Saturday, 23 May 2015

POOCH IN THE PINK

Cheeky chappy Ben enjoyed taking a breather beside this colourful patch of sea pink plants on the saltmarsh along the Strood seawall on Friday 22nd.


Male yellow wagtails were singing at either end of the seawall walk, this one on a bush at the Strood Hill end, while nearer the caravan site another male was singing from some telegraph wires beside a pond at the back of the fields.

One cuckoo was calling from the trees on Ray Island and then later was seen flying with a second cuckoo, presumably a female, both crossing the Channel and then over the Strood fields to the caravan site, the male calling continuously as it flew.

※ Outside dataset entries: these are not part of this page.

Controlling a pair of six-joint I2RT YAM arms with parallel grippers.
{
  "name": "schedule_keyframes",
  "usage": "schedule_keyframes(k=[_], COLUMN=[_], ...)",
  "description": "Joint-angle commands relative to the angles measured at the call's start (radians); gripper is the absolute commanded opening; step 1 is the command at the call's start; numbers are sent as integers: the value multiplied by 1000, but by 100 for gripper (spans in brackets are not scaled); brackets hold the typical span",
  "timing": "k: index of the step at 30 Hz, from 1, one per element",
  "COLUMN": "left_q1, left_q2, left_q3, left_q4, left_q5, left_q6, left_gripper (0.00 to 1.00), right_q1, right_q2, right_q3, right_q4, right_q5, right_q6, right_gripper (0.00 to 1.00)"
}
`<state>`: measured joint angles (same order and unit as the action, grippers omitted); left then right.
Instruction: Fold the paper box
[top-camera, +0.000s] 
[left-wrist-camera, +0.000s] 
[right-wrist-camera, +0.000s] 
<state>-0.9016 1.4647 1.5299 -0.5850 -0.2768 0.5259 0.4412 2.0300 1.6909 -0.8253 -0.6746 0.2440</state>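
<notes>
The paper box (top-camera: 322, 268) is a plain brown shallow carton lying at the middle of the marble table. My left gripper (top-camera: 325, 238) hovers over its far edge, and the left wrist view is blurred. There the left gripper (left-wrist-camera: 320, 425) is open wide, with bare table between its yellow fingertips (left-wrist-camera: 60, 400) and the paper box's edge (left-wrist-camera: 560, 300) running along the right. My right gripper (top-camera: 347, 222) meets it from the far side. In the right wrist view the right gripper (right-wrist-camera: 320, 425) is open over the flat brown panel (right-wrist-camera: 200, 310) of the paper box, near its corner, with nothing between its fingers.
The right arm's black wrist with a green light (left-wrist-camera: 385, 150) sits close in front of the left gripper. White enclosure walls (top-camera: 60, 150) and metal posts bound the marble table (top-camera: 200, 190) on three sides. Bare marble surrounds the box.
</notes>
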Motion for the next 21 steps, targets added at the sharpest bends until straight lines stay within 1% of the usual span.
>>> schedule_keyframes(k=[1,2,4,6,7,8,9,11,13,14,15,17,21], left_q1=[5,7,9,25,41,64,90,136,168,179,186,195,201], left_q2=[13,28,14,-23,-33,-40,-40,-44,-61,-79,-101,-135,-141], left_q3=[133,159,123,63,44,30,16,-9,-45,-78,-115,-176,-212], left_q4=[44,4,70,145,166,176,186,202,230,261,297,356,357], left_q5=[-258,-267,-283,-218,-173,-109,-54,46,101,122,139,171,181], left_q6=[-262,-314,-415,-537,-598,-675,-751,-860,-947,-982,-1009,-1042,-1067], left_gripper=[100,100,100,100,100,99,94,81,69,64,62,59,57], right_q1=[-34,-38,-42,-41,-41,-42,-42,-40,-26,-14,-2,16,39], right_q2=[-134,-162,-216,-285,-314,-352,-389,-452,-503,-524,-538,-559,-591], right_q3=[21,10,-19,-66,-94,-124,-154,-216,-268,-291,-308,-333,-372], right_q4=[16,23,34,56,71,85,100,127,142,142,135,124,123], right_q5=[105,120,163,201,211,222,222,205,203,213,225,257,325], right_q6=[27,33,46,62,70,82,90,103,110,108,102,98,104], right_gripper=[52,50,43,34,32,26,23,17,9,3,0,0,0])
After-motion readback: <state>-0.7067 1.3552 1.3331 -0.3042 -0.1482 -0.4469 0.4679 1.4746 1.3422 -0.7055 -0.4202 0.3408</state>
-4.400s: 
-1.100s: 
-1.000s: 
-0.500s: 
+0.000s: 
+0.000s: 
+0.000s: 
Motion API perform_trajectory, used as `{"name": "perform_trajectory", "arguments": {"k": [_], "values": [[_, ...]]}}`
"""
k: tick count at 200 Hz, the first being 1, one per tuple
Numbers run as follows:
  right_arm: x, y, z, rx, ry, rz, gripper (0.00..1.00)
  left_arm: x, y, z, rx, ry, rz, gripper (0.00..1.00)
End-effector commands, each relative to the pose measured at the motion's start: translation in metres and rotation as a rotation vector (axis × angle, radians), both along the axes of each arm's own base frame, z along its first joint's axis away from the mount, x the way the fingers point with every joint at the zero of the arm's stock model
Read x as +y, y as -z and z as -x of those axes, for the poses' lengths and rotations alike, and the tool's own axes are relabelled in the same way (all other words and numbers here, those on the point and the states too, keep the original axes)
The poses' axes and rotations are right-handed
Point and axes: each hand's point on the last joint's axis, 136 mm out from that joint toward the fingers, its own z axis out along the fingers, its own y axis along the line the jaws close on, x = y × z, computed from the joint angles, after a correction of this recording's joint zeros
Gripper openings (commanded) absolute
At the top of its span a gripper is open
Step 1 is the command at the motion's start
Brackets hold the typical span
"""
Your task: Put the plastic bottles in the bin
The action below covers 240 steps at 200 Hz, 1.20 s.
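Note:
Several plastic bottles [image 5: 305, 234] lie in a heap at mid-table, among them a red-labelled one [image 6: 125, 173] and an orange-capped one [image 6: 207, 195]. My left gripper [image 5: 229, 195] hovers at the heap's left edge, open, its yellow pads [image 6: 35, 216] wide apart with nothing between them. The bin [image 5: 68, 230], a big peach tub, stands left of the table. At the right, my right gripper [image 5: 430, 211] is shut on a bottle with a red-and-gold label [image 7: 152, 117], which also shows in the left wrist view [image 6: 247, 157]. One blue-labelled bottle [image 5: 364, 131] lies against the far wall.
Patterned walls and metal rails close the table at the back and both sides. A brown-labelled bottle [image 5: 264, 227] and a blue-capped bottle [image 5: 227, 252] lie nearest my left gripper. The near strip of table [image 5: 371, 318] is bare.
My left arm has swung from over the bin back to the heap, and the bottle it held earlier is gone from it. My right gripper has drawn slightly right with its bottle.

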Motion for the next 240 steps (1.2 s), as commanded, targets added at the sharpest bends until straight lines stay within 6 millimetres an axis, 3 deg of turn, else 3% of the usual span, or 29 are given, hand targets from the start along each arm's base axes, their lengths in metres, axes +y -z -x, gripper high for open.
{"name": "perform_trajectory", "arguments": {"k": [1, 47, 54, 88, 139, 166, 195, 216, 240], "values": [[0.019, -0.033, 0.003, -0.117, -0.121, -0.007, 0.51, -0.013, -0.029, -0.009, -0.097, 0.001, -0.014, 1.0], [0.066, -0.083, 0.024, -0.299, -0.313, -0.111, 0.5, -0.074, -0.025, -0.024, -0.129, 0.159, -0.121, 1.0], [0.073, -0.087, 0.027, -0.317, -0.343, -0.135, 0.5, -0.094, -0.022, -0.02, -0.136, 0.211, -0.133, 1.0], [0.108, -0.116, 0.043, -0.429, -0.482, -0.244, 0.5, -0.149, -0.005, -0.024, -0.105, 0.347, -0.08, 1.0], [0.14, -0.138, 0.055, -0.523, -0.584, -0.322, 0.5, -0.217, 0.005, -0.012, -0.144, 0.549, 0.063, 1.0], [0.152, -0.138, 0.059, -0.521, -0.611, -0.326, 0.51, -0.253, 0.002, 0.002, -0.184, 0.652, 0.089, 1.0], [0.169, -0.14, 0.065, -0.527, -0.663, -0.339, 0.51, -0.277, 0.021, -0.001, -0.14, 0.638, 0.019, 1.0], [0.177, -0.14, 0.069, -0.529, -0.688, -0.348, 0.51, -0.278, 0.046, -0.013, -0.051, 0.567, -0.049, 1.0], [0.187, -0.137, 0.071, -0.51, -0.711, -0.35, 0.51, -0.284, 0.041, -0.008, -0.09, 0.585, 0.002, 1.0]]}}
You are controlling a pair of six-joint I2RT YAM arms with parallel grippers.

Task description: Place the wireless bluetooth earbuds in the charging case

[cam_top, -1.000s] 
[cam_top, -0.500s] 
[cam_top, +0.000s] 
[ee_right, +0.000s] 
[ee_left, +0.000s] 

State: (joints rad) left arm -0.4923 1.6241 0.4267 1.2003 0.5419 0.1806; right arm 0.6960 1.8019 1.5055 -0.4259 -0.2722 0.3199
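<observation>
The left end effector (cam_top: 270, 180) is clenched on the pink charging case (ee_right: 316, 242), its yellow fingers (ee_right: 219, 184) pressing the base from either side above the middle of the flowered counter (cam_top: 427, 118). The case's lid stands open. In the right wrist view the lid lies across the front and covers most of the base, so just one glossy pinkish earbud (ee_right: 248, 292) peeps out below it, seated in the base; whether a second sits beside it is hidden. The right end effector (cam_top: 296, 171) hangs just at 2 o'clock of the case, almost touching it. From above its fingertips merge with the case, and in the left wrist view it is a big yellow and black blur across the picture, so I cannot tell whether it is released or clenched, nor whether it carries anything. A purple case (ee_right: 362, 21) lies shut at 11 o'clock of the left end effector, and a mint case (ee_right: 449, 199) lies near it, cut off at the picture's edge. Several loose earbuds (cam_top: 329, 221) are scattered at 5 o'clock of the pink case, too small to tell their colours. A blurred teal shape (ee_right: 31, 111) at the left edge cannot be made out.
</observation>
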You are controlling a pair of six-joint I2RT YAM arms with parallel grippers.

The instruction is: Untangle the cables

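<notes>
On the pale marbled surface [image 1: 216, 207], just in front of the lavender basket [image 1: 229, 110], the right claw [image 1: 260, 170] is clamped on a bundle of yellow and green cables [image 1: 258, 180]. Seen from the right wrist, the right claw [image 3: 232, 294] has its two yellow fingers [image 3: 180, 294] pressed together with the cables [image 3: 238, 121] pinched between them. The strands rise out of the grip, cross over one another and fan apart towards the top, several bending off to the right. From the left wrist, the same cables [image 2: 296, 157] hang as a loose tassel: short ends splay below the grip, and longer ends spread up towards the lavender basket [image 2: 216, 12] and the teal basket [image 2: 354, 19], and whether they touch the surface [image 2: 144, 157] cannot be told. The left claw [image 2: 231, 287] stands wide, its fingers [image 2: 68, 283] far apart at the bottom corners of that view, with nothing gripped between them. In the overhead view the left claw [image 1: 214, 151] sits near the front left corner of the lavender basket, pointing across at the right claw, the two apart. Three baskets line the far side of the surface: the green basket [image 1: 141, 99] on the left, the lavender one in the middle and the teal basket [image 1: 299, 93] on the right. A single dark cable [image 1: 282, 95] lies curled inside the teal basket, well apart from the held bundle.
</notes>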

Other birds noted were one sedge warbler, 4 singing reed warblers, one singing corn bunting, 3 singing reed buntings all along the dyke, 35+ stock doves feeding in the fields, one oystercatcher seemingly nesting in the bare field, pair of Mediterranean gulls passed over, 15+ swifts, 20+ swallows, pair of little terns on the mud in the Channel, pair of avocets, 5 ringed plover, four common terns hawking up and down, male pochard in flight and a sparrowhawk on the Ray.

Crawling along the top of the seawall was a group of 30+ caterpillars that looked like those of the ground lackey. Normally they would be on the nearby saltmarsh feeding on the various plants there, not going walkabout in single-file.

Clouds drifted across from the west in the early evening, leaving the sun to shine through one or two gaps in the clouds onto the Strood Channel.